Aim of the exercise
Produce a word-for-word copy of the data that follows, excluding images.

Collected data
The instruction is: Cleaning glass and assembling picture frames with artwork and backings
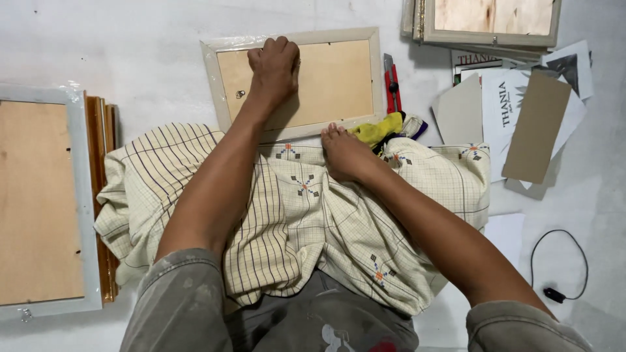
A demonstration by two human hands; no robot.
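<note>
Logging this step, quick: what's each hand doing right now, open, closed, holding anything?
Left hand: fingers curled, pressing on the picture frame's backing board; holding nothing visible.
Right hand: flat, open, resting on the checked cloth; holding nothing.

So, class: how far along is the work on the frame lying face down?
Done: the backing board sits inside the pale frame, a small metal ring on it. In hand: the left hand presses on that board; the right hand rests on the checked cloth. Left: whether the board is fastened cannot be seen.
</note>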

Answer to this task
The instruction is: Cleaning glass and assembling picture frames with artwork and backings
A demonstration by two human hands; no robot.
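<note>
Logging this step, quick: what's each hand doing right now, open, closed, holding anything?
Left hand: fingers curled, pressing on the picture frame's backing board; holding nothing visible.
Right hand: flat, open, resting on the checked cloth; holding nothing.

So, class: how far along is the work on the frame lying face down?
Done: the backing board sits inside the pale frame, a small metal ring on it. In hand: the left hand presses on that board; the right hand rests on the checked cloth. Left: whether the board is fastened cannot be seen.
</note>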

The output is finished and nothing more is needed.